The task
The lines to return are those below that contain the word "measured".

Dataset content

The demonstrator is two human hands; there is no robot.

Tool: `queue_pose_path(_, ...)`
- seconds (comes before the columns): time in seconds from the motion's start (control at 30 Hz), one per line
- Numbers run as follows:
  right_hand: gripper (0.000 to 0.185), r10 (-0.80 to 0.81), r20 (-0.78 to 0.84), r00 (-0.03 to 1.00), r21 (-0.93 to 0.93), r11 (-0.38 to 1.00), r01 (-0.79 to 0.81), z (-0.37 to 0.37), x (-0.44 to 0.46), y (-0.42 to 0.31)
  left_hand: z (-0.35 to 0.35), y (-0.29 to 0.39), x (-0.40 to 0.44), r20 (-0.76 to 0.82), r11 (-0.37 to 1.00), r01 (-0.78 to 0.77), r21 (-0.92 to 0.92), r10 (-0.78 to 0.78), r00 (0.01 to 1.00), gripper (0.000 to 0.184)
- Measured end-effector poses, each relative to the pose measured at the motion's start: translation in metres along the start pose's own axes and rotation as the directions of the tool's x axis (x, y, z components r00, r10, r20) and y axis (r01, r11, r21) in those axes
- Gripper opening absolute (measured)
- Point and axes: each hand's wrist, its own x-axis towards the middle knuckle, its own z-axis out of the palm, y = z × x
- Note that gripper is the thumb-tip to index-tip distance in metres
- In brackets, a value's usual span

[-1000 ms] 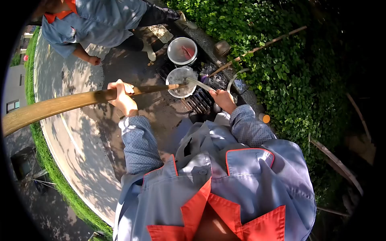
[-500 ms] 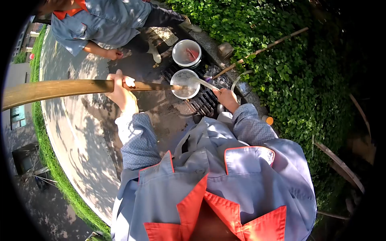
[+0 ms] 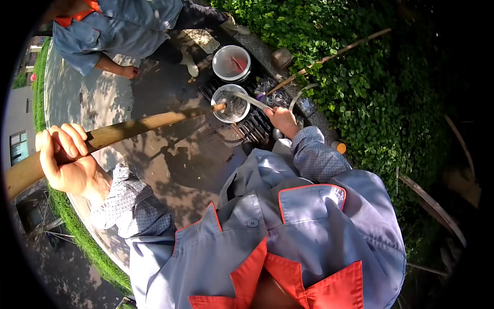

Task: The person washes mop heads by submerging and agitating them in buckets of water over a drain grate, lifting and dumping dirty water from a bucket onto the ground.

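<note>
The person's left hand (image 3: 69, 160) is closed around a wooden pole (image 3: 144, 125), thumb and fingers wrapped over it. The pole's thick end runs out at the left edge of the view, so its full length is hidden. Its narrow end reaches the mouth of the nearer white bucket (image 3: 215, 114); whether it touches the rim is unclear.

The right hand (image 3: 282, 121) is closed on a pale, narrow strip (image 3: 252, 100), either a hose or a handle, which slants into the same bucket. The palm hides the held part. The bucket's contents look grey and murky and cannot be identified.

Just beside it stands a second bucket (image 3: 231, 61) with something red inside, its shape blurred. A dark slatted grate (image 3: 253, 127) shows beside the nearer bucket, partly covered. Crumpled, shiny material (image 3: 278, 98) lies near, too tangled to make out.

A co-worker (image 3: 121, 26) stands at upper left, head mostly cut off. Leafy plants (image 3: 355, 98) fade into darkness at right.
</note>
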Motion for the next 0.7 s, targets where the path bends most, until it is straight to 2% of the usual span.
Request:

Answer section
- Measured end-effector poses, each relative to the pose measured at the motion's start: translation in metres along the start pose's own axes and rotation as the directions of the tool's x axis (x, y, z components r00, r10, r20) and y axis (r01, r11, r21) in those axes
- Gripper opening absolute (measured)

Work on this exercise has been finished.